[WHAT YOU HAVE TO DO] An exact reproduction of the data below is the required answer.

[DATASET SECTION]
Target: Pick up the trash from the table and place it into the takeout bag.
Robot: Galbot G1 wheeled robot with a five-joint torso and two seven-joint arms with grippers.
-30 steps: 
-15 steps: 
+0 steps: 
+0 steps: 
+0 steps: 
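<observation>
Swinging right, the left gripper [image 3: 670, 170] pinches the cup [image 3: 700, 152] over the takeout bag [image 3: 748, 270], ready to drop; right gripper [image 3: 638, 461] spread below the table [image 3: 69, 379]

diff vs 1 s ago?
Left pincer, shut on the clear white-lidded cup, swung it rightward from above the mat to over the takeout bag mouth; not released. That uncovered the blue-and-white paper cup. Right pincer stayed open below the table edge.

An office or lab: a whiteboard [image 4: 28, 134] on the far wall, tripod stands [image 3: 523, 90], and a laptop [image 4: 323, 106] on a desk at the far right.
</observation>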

[SOLUTION FOR THIS EXERCISE]
Target: Pick up the trash from the table and place it into the takeout bag.
Robot: Galbot G1 wheeled robot with a five-joint torso and two seven-joint arms with grippers.
-30 steps: 
-15 steps: 
+0 steps: 
+0 steps: 
+0 steps: 
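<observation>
Swinging right, the left gripper [image 3: 670, 170] pinches the cup [image 3: 700, 152] over the takeout bag [image 3: 748, 270], ready to drop; right gripper [image 3: 638, 461] spread below the table [image 3: 69, 379]

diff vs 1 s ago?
Left pincer, shut on the clear white-lidded cup, swung it rightward from above the mat to over the takeout bag mouth; not released. That uncovered the blue-and-white paper cup. Right pincer stayed open below the table edge.

An office or lab: a whiteboard [image 4: 28, 134] on the far wall, tripod stands [image 3: 523, 90], and a laptop [image 4: 323, 106] on a desk at the far right.
</observation>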

This output completes the exercise.